● **PROBLEM TO WORK ON**:
For the entries that follow, give the number of lines holding the string "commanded" and nothing more.
*** Opening SUPPLIED INFORMATION ***
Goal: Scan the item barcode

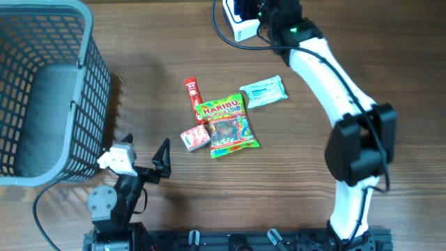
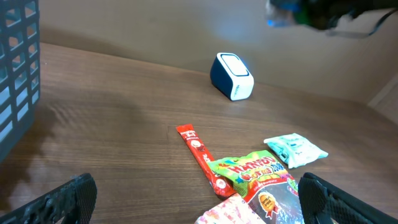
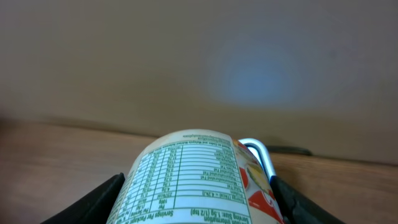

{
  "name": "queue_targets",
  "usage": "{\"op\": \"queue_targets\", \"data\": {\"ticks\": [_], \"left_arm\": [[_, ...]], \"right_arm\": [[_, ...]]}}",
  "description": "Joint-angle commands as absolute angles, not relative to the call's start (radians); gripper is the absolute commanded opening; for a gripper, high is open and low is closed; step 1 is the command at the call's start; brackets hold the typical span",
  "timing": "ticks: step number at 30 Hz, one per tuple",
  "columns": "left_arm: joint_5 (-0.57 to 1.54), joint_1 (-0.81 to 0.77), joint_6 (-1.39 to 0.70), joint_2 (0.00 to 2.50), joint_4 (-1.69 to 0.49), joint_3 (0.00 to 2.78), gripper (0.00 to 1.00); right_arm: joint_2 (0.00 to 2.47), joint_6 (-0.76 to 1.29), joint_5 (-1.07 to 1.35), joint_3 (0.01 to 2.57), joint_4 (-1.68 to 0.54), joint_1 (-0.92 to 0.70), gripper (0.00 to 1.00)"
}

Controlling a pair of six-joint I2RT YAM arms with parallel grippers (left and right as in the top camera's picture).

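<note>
The item (image 3: 193, 180) is a round container with a green-printed nutrition table and a metal ring at its right side. My right gripper (image 3: 196, 208) is shut on it, one black finger on each side. In the overhead view the right gripper (image 1: 270, 17) is at the table's far edge, right beside the white and blue barcode scanner (image 1: 240, 22), and the item is hidden under it. The scanner (image 2: 232, 76) also shows in the left wrist view. My left gripper (image 1: 143, 159) stands open and holds nothing near the front left, its fingers (image 2: 56, 202) spread wide over the wood.
A grey mesh basket (image 1: 42, 90) fills the left side. Mid-table lie a Haribo bag (image 1: 228, 125), a red stick packet (image 1: 193, 97), a pink packet (image 1: 196, 137) and a teal tissue pack (image 1: 265, 91). A bluish glow (image 3: 261, 81) shows on the wall.
</note>
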State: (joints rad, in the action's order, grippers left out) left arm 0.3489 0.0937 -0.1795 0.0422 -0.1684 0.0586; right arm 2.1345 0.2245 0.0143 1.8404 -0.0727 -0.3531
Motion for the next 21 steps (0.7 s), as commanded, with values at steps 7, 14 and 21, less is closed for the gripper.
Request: {"op": "queue_targets", "data": {"ticks": [7, 14, 21], "left_arm": [[0.344, 0.098, -0.161, 0.041, -0.170, 0.055, 1.00], [0.344, 0.098, -0.161, 0.041, -0.170, 0.055, 1.00], [0.344, 0.098, -0.161, 0.041, -0.170, 0.055, 1.00]], "right_arm": [[2.374, 0.210, -0.138, 1.840, 0.279, -0.356, 0.70], [2.423, 0.209, -0.138, 1.840, 0.408, -0.356, 0.72], [2.422, 0.206, -0.080, 1.840, 0.418, -0.356, 0.73]]}}
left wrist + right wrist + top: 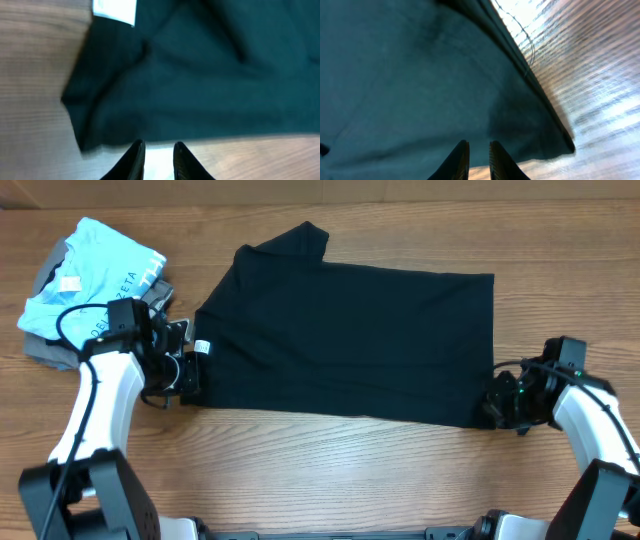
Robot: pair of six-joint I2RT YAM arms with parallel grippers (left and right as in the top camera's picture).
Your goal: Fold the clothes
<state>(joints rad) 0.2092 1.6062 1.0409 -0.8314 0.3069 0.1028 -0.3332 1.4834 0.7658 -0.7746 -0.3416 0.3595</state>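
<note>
The black T-shirt is lying flat on the tabletop, its long axis running left-right and its collar pointing left. The left end effector is standing slightly apart. Whether the right end effector is gripping cannot be told.

Overhead looks straight down on the whole black T-shirt; both wrist cameras sit close and low at its opposite ends, sharing its fabric.

The plain black T-shirt lies flat across the middle of the desk, seemingly folded in half lengthwise. One short sleeve juts from its far left corner; a white label shows at its left edge.
</note>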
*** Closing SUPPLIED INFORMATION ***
● **EXERCISE OUTPUT**:
2